• _Task details_
From the first line of the data below, copy each line up to the one containing "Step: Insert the", and include that line too.

• _Material provided_
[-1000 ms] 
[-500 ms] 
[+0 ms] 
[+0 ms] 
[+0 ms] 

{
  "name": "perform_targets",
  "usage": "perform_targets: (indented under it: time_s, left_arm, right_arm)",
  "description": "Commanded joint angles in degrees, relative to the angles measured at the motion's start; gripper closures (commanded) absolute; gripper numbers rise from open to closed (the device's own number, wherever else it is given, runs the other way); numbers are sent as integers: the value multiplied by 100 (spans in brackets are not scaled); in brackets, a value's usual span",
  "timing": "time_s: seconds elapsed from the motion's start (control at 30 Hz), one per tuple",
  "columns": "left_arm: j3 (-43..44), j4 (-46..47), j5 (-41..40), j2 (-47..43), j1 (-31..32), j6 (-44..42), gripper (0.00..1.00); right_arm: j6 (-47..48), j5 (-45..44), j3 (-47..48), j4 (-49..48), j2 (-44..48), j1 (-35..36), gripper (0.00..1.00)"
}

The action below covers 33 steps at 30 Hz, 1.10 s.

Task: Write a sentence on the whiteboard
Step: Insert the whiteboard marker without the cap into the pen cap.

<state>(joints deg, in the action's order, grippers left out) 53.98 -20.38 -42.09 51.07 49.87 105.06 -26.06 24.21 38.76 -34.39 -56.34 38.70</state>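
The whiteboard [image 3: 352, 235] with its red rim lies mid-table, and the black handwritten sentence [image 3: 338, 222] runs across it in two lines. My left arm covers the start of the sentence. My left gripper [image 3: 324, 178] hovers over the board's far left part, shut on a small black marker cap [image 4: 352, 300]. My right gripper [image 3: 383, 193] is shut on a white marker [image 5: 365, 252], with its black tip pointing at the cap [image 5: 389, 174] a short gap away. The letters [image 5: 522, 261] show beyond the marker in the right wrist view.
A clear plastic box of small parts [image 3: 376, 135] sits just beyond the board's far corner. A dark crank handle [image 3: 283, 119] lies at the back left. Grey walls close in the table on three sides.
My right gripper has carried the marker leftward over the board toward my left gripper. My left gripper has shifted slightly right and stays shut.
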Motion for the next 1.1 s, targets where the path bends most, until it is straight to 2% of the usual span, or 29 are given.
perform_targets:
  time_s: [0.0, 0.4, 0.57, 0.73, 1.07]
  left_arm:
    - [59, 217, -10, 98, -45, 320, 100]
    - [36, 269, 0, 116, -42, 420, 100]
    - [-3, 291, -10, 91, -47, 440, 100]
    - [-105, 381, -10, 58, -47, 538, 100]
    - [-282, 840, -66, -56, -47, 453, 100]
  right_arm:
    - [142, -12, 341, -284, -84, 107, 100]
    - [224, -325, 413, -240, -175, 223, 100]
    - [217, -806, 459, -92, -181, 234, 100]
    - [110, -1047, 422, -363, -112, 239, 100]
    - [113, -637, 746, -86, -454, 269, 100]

• _Expected answer_
[-1000 ms] 
[-500 ms] 
[+0 ms] 
[+0 ms] 
[+0 ms] 

{
  "name": "perform_targets",
  "usage": "perform_targets: (indented under it: time_s, left_arm, right_arm)",
  "description": "Commanded joint angles in degrees, relative to the angles measured at the motion's start; gripper closures (commanded) absolute; gripper numbers rise from open to closed (the device's own number, wherever else it is given, runs the other way); numbers are sent as integers: the value multiplied by 100 (spans in brackets are not scaled); in brackets, a value's usual span",
  "timing": "time_s: seconds elapsed from the motion's start (control at 30 Hz), one per tuple",
  "columns": "left_arm: j3 (-43..44), j4 (-46..47), j5 (-41..40), j2 (-47..43), j1 (-31..32), j6 (-44..42), gripper (0.00..1.00); right_arm: j6 (-47..48), j5 (-45..44), j3 (-47..48), j4 (-49..48), j2 (-44..48), j1 (-35..36), gripper (0.00..1.00)"
}

The action below covers 33 steps at 30 Hz, 1.10 s.

Task: Write a sentence on the whiteboard
Step: Insert the whiteboard marker without the cap into the pen cap.

A complete answer has now been given to the exercise.